Exercise objective: The listing below is to be copied exactly, with pictures excluded.

-*-*-

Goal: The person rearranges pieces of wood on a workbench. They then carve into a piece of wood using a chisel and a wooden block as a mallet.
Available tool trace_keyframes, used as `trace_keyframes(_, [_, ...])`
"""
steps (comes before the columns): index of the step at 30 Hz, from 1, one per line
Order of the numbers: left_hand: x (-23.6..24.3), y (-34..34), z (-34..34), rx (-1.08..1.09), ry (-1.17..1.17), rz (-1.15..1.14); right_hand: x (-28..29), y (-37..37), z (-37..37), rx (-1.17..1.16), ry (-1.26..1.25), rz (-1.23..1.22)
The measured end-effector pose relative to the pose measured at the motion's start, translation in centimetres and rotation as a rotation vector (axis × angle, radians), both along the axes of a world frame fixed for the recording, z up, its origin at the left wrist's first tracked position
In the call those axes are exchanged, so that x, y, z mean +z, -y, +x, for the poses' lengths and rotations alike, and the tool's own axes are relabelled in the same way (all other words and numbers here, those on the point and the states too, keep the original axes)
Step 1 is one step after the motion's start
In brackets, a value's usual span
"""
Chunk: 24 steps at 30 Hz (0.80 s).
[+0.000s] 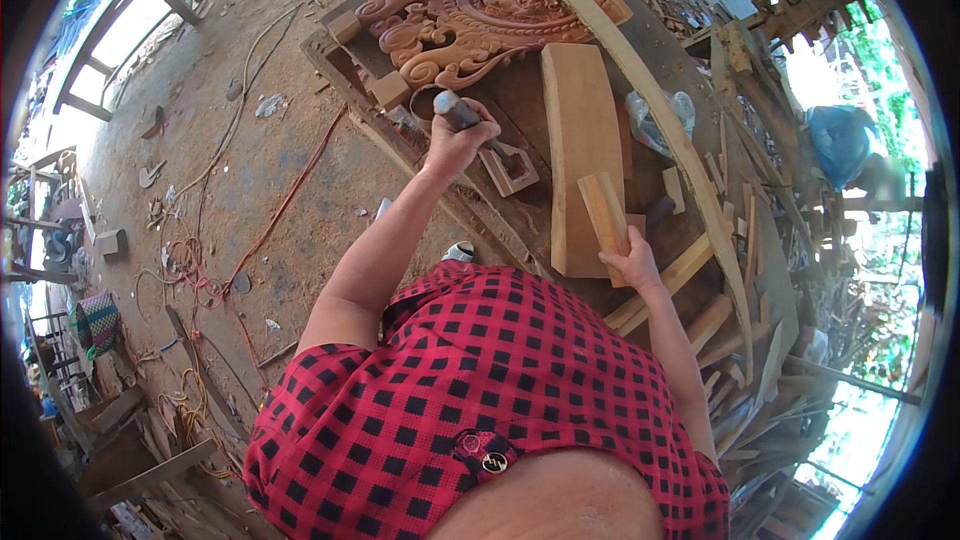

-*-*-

Result of this exercise:
Goal: The person rearranges pieces of wood on a workbench. They then carve into a piece of wood using a chisel and a wooden block as a mallet.
Available tool trace_keyframes, used as `trace_keyframes(_, [_, ...])`
"""
steps (comes before the columns): index of the step at 30 Hz, from 1, one per line
Order of the numbers: left_hand: x (-23.6..24.3), y (-34..34), z (-34..34), rx (-1.08..1.09), ry (-1.17..1.17), rz (-1.15..1.14); right_hand: x (-28..29), y (-37..37), z (-37..37), rx (-1.17..1.16), ry (-1.26..1.25), rz (-1.23..1.22)
The measured end-effector pose relative to the pose measured at the motion's start, translation in centimetres and rotation as a rotation vector (axis × angle, radians), both along the axes of a world frame fixed for the recording, z up, its origin at the left wrist's first tracked position
In the call those axes are exchanged, so that x, y, z mean +z, -y, +x, for the poses' lengths and rotations alike, and the tool's own axes are relabelled in the same way (all other words and numbers here, those on the point and the states too, keep the original axes)
Step 1 is one step after the motion's start
In brackets, a value's usual span
"""
Chunk: 24 steps at 30 Hz (0.80 s).
[+0.000s] 

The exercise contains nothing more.